Thursday, 8 September 2011

8th September

8th September

Success on the Kindergarten plan! Once it was made clear that what I was proposing was free, the Headmistress was very excited about having me come to teach, and indeed, wanted me to come more than once a month. So once I have a bloody time-table I can start doing this. And this will count as a ‘community project’ as well as teaching, which is also great. The three main reasons for my being here are to: Help local teachers improve, help the community in general, and share ideas about USA here and Kazakhstan back in the USA (oops). While this is teaching, it will more about engaging with the community and in a different environment from the main school, where I am mostly based.

As I was walking home today, I passed a man who I have seen around the village before. He walks very slowly, VERY slowly, and when you get nearer the reason for this becomes apparent. He either has a whole prosthetic leg, or a leg brace, but every time his left knee bends, there is a rusty creaking, just like a gate being opened. His age is hard to place, as his face is very weather beaten (and probably plenty of vodka), but it is most likely that he is a terribly aged 40/50 year old, and his injured it during the Afghanistan war, rather than WW2 (or The Great Patriotic War as its known in ex-Soviet countries).

Most of what I have written recently has been about my frustrations in the Kazakh school system, so I thought I would try to write about other things here. And what is more interesting than eating!?

Kazakhstan is the 2nd country I have lived in now, that doesn’t conform to the European/USA idea of what cutlery is required at the dinner table. Japan of course used chopsticks for every meal – I remember the first times I ate salad and spaghetti with them, and thought it was something crazy and novel. After three years, I think my chopstick skills are pretty good, if somewhat unconventional (apparently I hold them wrong, and then being left handed as well).

Kazakhstan on the other had, is closer to what most of you are used to, apart from the fact that Kazakhs don’t use knives. A standard place setting here is a teaspoon, table spoon and fork. Much like in Japan, if something is going to be cooked that would require cutting (like a steak, or vegetables), they are cut in the preparation stage, and so what reaches the plate is easily eaten without cutting.
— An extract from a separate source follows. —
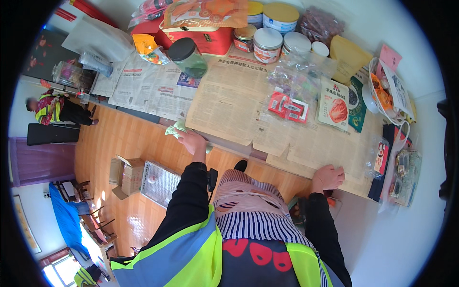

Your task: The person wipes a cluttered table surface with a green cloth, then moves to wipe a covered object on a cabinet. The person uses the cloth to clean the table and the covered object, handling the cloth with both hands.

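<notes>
My left hand (193, 142) grips a light green cloth (175, 128) at the front edge of a counter covered with newspaper (229, 104). Part of the cloth hangs below the hand. My right hand (328, 177) rests with curled fingers on the paper near the counter's right front corner; nothing shows in it. Beyond the hands, toward the middle right, lie red packets in clear plastic (288, 107) and a white food pouch with a cabbage picture (333, 104). A green jar with a black lid (189, 57) stands on the paper farther back.
Tins and jars (268, 45), a red box (200, 39) and bags line the wall. A white basket (383, 89) stands at the right. On the wooden floor are a cardboard box (132, 175) and a silvery crate (160, 183). Another person (53, 107) stands at the far left.
</notes>
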The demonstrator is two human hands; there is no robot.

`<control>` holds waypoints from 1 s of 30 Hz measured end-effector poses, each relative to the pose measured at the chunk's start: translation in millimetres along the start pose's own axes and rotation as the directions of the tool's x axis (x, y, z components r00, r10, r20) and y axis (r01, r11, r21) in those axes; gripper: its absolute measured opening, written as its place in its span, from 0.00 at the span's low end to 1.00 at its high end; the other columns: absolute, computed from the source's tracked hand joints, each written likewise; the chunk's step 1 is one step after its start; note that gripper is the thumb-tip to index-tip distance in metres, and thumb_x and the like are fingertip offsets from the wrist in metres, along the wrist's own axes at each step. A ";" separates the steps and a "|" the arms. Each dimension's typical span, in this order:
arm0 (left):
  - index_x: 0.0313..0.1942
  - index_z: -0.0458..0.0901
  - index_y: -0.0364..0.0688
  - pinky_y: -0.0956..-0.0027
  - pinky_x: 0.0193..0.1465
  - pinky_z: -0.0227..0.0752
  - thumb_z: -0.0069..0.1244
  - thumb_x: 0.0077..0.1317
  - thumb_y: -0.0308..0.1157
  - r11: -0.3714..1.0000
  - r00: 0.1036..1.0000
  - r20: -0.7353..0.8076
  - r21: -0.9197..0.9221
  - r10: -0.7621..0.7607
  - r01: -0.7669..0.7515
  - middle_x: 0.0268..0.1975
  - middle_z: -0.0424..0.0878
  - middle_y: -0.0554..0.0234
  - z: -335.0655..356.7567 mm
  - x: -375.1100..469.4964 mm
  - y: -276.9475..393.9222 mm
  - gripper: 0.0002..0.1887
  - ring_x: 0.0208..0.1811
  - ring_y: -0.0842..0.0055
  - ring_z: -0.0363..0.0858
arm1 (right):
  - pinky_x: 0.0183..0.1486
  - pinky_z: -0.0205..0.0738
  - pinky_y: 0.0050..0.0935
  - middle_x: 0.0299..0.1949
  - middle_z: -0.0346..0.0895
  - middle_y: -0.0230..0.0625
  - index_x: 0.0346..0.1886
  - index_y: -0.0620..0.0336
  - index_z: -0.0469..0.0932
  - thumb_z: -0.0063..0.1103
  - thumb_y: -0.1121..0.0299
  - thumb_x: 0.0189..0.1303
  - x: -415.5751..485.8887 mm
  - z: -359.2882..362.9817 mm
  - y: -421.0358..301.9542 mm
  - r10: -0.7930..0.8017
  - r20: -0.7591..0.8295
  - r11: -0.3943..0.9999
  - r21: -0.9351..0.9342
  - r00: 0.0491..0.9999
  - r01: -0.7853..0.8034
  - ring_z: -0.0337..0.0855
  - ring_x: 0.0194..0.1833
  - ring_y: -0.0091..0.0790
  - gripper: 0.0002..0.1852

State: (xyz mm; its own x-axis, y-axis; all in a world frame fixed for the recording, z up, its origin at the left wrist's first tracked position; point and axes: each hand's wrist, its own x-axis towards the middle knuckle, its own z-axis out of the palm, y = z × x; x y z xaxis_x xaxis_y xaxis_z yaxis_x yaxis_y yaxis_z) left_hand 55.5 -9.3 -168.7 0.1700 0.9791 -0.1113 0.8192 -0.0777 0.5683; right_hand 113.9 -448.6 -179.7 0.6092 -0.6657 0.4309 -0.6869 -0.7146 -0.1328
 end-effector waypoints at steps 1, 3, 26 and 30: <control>0.73 0.40 0.47 0.49 0.55 0.69 0.32 0.73 0.37 1.000 1.000 -0.004 -0.010 0.000 0.000 0.64 0.58 0.33 1.3 -9.7 1.1 0.31 0.57 0.45 0.71 | 0.46 0.68 0.48 0.51 0.73 0.41 0.48 0.54 0.74 0.48 0.65 0.54 -0.1 -0.8 -0.6 -0.016 -0.011 1.000 -0.002 1.000 0.016 0.73 0.49 0.47 0.17; 0.72 0.39 0.46 0.49 0.55 0.70 0.32 0.73 0.37 0.999 0.999 0.014 0.007 0.036 -0.036 0.63 0.58 0.32 3.1 -28.6 1.8 0.31 0.56 0.45 0.72 | 0.45 0.68 0.48 0.51 0.73 0.41 0.47 0.54 0.73 0.48 0.65 0.54 -0.2 -3.1 -0.8 -0.010 0.000 1.000 0.012 1.000 0.010 0.72 0.49 0.47 0.16; 0.73 0.38 0.48 0.49 0.45 0.75 0.36 0.73 0.37 0.986 0.997 0.020 0.151 -0.078 0.074 0.62 0.61 0.35 24.2 -135.6 36.9 0.33 0.46 0.49 0.79 | 0.50 0.66 0.47 0.55 0.71 0.41 0.53 0.52 0.73 0.50 0.65 0.55 2.1 -10.3 -1.0 -0.042 0.082 0.993 0.118 0.996 0.032 0.71 0.52 0.47 0.20; 0.72 0.41 0.48 0.51 0.43 0.75 0.38 0.72 0.37 0.969 0.990 0.019 0.210 -0.138 0.131 0.63 0.61 0.41 21.0 -135.0 42.1 0.33 0.46 0.51 0.80 | 0.51 0.65 0.46 0.55 0.70 0.38 0.52 0.50 0.74 0.50 0.64 0.55 0.9 -10.0 0.8 -0.054 0.094 0.986 0.159 0.994 0.038 0.71 0.52 0.45 0.19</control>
State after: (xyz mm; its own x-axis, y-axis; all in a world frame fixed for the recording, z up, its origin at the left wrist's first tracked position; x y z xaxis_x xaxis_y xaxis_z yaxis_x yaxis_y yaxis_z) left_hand 78.6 -148.7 -146.9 0.0655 0.9767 -0.2046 0.9310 0.0140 0.3648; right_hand 109.9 -447.7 -170.5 0.6798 -0.6435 0.3517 -0.5911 -0.7647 -0.2566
This means that the spreading of butter or jam for example, is done with a spoon. Or, as is done by many people, no spreading at all- simply take a mouthful of bread, then a mouthful of jam or butter. Indeed, there is a lot of communal eating, that involves licked spoons/forks being put back into the food that others are eating from, as the traditional way of serving dinner is to place a big platter (or platters, depending on the number of people) in the middle of the table, and people just help themselves. Jams etc are placed in dishes in the middle, and the licked spoons are just dipped back in again. It was shocking at first, and I am still not 100% comfortable with it, but, well, it’s the Kazakh way. And our main concern back home with this style of eating, namely, the spreading of germs, doesn’t seem to be an issue, as none of my family has really been sick, and nothing has spread.

I am heading back to Almaty for 2 days, for my first host-sisters wedding. It’s a bit of a trip (£30 in bus tickets for a start), but it will be my first wedding here, and I am excited, although typically, one of the secretaries from school is getting married on the same day! What is that old adage about two busses coming at once?